NASA

Asteroid Bennu
It was already known that Bennu carried all but one of the molecules needed to start life. Researchers have just found the missing ingredient: sugar. Another study discovered a molecule vital to happiness on the asteroid.
A study this Tuesday in Nature Geoscience revealed that all the essential ingredients to start life as we know it have now been found in samples from the asteroid Bennu… even sugar.
In 2020, NASA’s OSIRIS-REx mission extracted samples from Bennu, an asteroid that was orbiting the Sun hundreds of millions of kilometers away, between Mars and Jupiter. The mission returned the samples to Earth in 2023.
Since then, small amounts of the 121 grams collected have been sent to laboratories around the world for analysis, so that experts in detecting each type of biological compound can get to work.
Early studies revealed the presence of water, carbon and several organic molecules. Then came the detection of amino acids, formaldehyde and all five of the nucleobases found in RNA and DNA, as well as phosphates.
However, this is not enough to assemble the molecules that carry genetic information. The rungs of the RNA and DNA ladder contain a sugar, which is ribose in RNA and deoxyribose in DNA – and this was missing in early analyzes of the Bennu material.
Now, researchers at Tohoku University in Japan have revealed the presence of ribose, as well as other sugars, including lyxose, xylose, arabinose, glucose and galactose – but not deoxyribose.
As New Scientist reports, the new work shows that asteroids could actually have provided all the ingredients necessary for life on Earth. It also supports the RNA world hypothesis for the origin of life because ribose was found but not deoxyribose.

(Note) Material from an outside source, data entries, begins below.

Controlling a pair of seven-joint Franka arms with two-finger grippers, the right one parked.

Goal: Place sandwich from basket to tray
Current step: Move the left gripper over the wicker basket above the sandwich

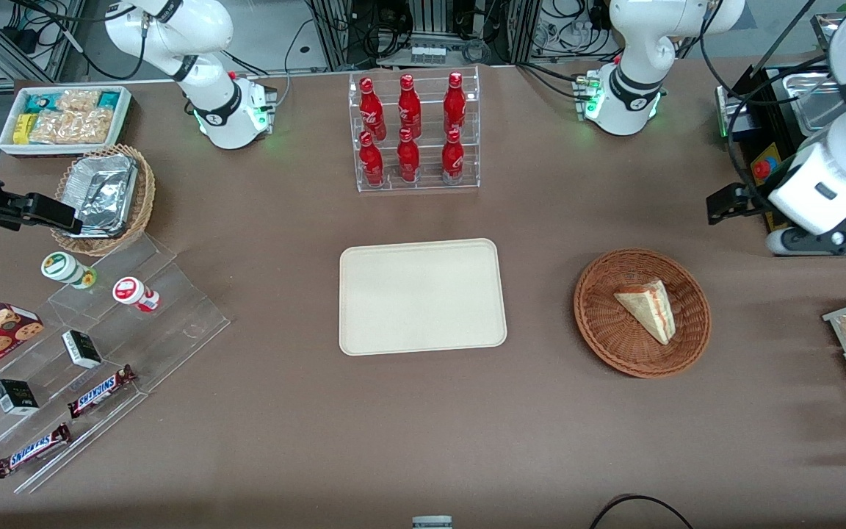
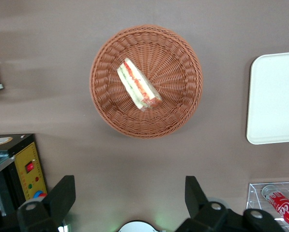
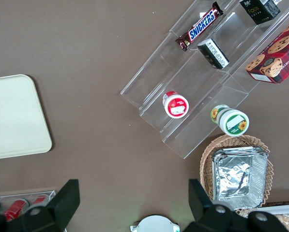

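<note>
Claw (image 2: 127, 198) open above table, sandwich (image 1: 648, 307) in basket (image 1: 599, 323), tray (image 1: 423, 296) bare

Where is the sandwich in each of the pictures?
Front view: the sandwich lies in the round basket, toward the working arm's end of the table.
Left wrist view: the sandwich is in the middle of the same basket, with the open claw apart from it.
Right wrist view: not in it.
Shared landmark: the cream tray, seen in all three.
</note>
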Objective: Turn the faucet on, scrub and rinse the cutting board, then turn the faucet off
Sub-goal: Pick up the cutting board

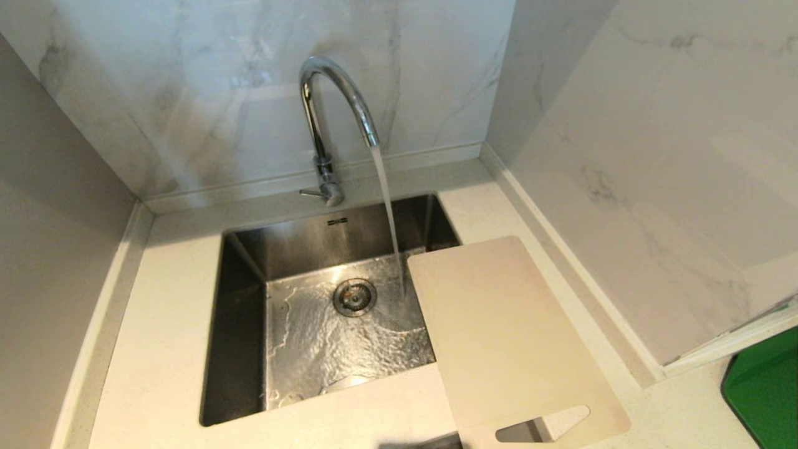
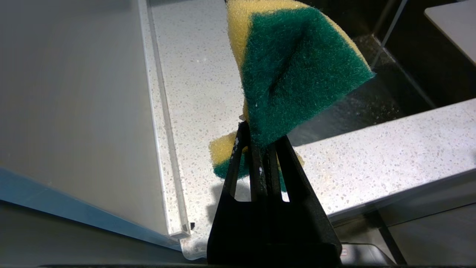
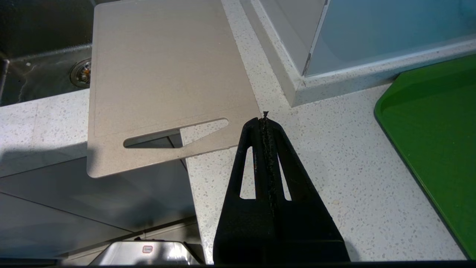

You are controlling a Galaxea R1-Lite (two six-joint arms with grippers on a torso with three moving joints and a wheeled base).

This idea proposes that the earliest form of life on Earth, long before the appearance of cells or DNA-based life, consisted of RNA molecules that contained genetic information and could replicate.
Vital molecule for happiness
Another analysis of Bennu material, carried out on the sidelines of a study in October in PNASclaims to have discovered, on the asteroid, tryptophan – a critical nutrient used to produce the neurotransmitter serotonin, which influences mood.
Tryptophan is one of the nine essential amino acids that the human body cannot produce on its own. If its detection on Bennu is confirmed, it would mark the first time ever found in an extraterrestrial sample.
Researchers from NASA and the University of Arizona examined pulverized fragments of the asteroid, testing the 20 amino acids that build protein in the body (nine of which the body cannot produce and must obtain from food), as well as the five common nucleobases that encode our genetic instructions (adenine, guanine, cytosine, thymine and uracil).
The analysis confirmed the presence of the 14 amino acids detected in a previous study, as well as the nucleobases. They also found several non-biological amino acids and nucleobases, confirming the extraterrestrial origin of the molecules in the samples.
To their surprise, the researchers also detected the tryptophan signal – faint, but present in multiple portions of a Bennu sample.
Importance of tryptophan
The brain uses tryptophan to produce serotonin, the neurotransmitter that helps, among other functions, regulate mood and feelings of well-being and happiness. People with low serotonin are prone to depression and anxiety.
The amino acid is relatively fragile, making it unlikely to survive inside a meteorite that falls to Earth in an atmospheric entry flare. This may explain why it has never been found in meteorite samples to date.
“Additional analyzes targeting tryptophan using other techniques capable of measuring its enantiomeric and isotopic compositions are needed to firmly establish its origin in Bennu and possibly other astromaterials,” the researchers warned.